Polly Klaas' Father Calls Woman Dating His Daughter's Killer An 'Extremely Disturbed Girl'
| A familiar face? |
Spiegel does have brown curly hair. Beyond that, Marc Klaas, Polly's father, doesn't agree in the least. "I don't think she looks like my daughter at all," he said, adding that Spiegel is "a ghoulish young thing who probably won't hit 25 the way she's playing life."
Our story detailed how Spiegel has written murderers in prison for years, and currently considers herself in a "relationship" (on Facebook, at least) with pen pal Richard Allen Davis, Polly Klaas' killer, who sits on California's death row at San Quentin prison.
"This is an extremely disturbed girl," Klaas says. "I think it speaks to why we should be having the death penalty enforced in California. We don't need these goons influencing anyone. Anyone who wants to mess with guys like [Charles] Manson, [Richard] Ramirez, and [Richard Allen] Davis has a death wish."

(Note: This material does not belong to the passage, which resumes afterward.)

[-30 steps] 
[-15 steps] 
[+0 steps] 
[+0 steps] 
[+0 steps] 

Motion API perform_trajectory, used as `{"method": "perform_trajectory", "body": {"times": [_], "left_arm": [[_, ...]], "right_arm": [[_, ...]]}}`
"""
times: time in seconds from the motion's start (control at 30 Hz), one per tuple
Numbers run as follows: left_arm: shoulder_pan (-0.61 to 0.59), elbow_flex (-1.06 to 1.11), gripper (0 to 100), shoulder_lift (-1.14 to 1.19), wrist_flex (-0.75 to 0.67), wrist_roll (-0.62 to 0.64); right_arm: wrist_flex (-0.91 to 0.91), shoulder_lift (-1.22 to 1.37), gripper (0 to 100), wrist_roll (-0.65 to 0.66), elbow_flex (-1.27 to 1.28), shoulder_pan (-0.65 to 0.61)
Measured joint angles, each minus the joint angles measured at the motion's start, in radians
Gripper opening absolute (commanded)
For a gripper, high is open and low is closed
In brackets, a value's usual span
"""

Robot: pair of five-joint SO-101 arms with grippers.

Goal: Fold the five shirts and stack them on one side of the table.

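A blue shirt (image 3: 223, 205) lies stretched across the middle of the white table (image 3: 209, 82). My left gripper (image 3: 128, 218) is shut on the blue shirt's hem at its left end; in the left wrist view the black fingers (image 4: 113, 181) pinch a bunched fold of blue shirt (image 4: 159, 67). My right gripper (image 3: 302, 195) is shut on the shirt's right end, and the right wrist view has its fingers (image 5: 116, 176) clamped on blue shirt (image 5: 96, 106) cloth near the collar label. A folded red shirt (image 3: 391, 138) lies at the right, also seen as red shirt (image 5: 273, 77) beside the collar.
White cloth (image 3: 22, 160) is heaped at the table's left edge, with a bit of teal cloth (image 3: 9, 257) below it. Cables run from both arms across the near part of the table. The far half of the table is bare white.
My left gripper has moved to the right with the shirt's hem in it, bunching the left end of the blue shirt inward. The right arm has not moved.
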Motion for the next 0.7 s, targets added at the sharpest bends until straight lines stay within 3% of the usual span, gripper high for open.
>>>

Seventeen years after his 12-year-old daughter's murder, Marc Klaas is the director of the Sausalito-based non-profit Klaaskids Foundation for Children and lobbies for children's safety legislation. He says his hatred for Richard Allen Davis hasn't dissipated one bit from the day Davis was sentenced, during which Davis stated in court that Polly told him "Just don't do me like my Dad" before he killed her. Marc Klaas remembers standing up outraged at that moment before the judge ordered for him to be escorted from the courthouse.
| Marc Klass says what he means and means what he says |
"I'd kill him," Klaas says of his feelings towards Davis. "If they gave me the opportunity to do it, I'd do it. The depth of my hatred for Richard Allen Davis is incalculable. But I won't obsess over it or nurture it at all. Given the opportunity, I would inject him with death penalty drugs, or take a baseball bat to his head ... and do it without feeling any kind of guilt of moral compunction."
Klaas says his coping mechanism has been to ignore Davis. "I pay very little attention to Polly's killer. He had way too much influence on our lives for far too long. My hope is he just dies."